_What this task involves_: Reproduce every record below exactly as written, but leave out any pictures.

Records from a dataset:
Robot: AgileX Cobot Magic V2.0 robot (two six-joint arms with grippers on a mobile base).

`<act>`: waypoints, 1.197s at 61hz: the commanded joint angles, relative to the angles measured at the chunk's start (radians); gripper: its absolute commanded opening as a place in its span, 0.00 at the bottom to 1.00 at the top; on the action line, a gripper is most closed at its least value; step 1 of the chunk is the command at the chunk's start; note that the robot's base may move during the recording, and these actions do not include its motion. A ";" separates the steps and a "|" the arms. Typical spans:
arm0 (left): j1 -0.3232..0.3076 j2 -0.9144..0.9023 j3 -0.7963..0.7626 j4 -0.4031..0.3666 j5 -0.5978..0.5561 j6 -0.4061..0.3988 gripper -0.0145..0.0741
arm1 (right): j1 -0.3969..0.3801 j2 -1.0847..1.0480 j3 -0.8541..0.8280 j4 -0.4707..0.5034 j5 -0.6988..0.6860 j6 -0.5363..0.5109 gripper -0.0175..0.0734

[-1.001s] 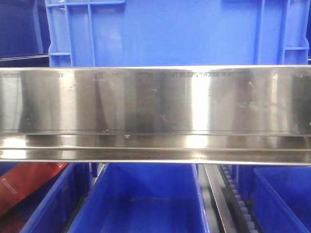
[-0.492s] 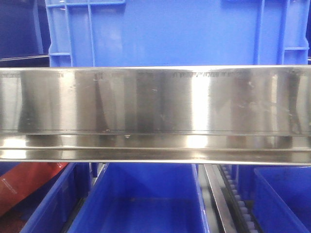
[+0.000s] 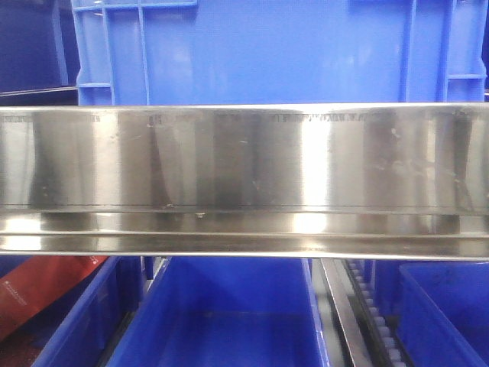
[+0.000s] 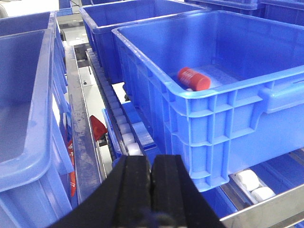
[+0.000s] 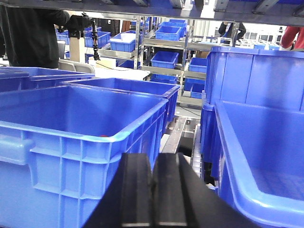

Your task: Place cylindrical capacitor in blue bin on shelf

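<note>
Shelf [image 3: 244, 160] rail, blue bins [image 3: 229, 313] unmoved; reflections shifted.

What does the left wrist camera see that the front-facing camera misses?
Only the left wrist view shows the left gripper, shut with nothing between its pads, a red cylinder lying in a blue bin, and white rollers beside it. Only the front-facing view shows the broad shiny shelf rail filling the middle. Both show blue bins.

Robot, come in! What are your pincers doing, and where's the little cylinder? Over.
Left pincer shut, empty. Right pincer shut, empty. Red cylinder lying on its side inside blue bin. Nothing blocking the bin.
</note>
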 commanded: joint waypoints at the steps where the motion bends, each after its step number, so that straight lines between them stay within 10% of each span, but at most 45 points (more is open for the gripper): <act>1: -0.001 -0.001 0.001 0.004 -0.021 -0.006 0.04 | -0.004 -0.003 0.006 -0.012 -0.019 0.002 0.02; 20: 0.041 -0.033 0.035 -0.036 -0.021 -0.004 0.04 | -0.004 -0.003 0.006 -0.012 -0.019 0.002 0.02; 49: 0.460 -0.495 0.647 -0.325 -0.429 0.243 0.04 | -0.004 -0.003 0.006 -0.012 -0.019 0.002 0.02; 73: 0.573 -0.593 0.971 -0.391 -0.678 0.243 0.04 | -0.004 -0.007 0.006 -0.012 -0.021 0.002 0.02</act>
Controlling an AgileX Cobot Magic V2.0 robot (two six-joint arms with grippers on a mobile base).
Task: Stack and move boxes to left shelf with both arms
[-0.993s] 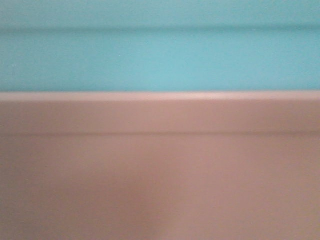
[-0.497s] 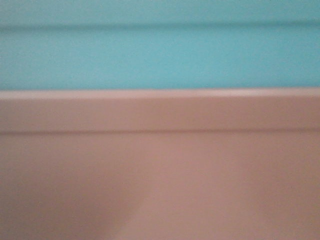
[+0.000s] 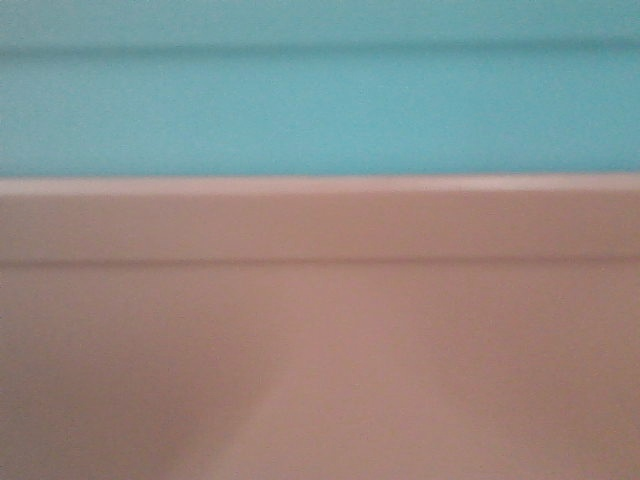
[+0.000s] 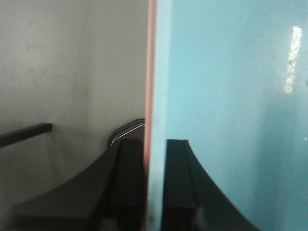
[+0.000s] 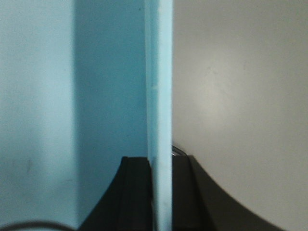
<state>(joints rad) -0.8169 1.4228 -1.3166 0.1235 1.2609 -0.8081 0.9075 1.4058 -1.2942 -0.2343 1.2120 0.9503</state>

_Worked solution_:
Robot: AgileX Cobot Magic V2.0 robot (two six-joint arms with grippers on a mobile base).

`<act>`: waypoints, 1.197s at 61hz: the commanded joint angles, relative to the angles measured at the chunk's start (radians); gripper: its absolute commanded opening as a place in its span, 0.00 at the bottom to 1.00 at the top; on the action line, a gripper is most closed at its least value; step 1 of the chunk is the command at the chunk's start; note that the robot's base may move during the recording, and these actions do not include its motion. A ";" separates the steps and a "|" the arms. Typical spans:
arm0 (left): j1 -0.3232..0.3076 j2 -0.9144..0.9023 j3 -0.7963..0.7626 j4 -0.4031..0.3666 j5 -0.5978..0.5561 j6 -0.4061..0.3988 gripper -0.0145..0.0741
arm1 (right): j1 -0.3969..0.3801 j2 -1.0847..1.0480 j3 -0.8541..0.8280 j4 -0.4707..0.5034 j5 -0.6988..0.6860 j6 -0.5363..0.5109 gripper -0.0175..0.0734

[-1.001s] 
[-0.492s] 
[+0.000s] 
[+0.000s] 
[+0.000s] 

Your task: Place cylindrical capacitor in blue bin on shelf

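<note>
Shelf [image 3: 244, 160] rail, blue bins [image 3: 229, 313] unmoved; reflections shifted.

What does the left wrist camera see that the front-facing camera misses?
Only the left wrist view shows the left gripper, shut with nothing between its pads, a red cylinder lying in a blue bin, and white rollers beside it. Only the front-facing view shows the broad shiny shelf rail filling the middle. Both show blue bins.

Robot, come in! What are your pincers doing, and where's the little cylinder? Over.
Left pincer shut, empty. Right pincer shut, empty. Red cylinder lying on its side inside blue bin. Nothing blocking the bin.
</note>
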 commanded: joint waypoints at the steps where the motion bends, each after its step number, so that straight lines between them stay within 10% of each span, but at most 45 points (more is open for the gripper): <act>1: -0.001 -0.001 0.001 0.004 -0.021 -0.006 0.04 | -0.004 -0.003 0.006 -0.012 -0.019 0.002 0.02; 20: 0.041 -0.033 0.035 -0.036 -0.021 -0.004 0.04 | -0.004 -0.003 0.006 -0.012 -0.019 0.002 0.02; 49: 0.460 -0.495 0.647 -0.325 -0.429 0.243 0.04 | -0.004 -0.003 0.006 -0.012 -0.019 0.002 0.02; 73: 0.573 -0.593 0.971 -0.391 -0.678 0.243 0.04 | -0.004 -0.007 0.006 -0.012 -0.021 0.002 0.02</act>
Controlling an AgileX Cobot Magic V2.0 robot (two six-joint arms with grippers on a mobile base).
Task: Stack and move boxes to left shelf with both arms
[-0.993s] 
[-0.497s] 
[+0.000s] 
[+0.000s] 
[+0.000s] 
<state>(joints rad) -0.8169 1.4228 -1.3166 0.1235 1.2609 -0.8081 0.9075 1.4058 -1.2942 -0.2343 1.2120 0.9503</state>

There is nothing further to the answer.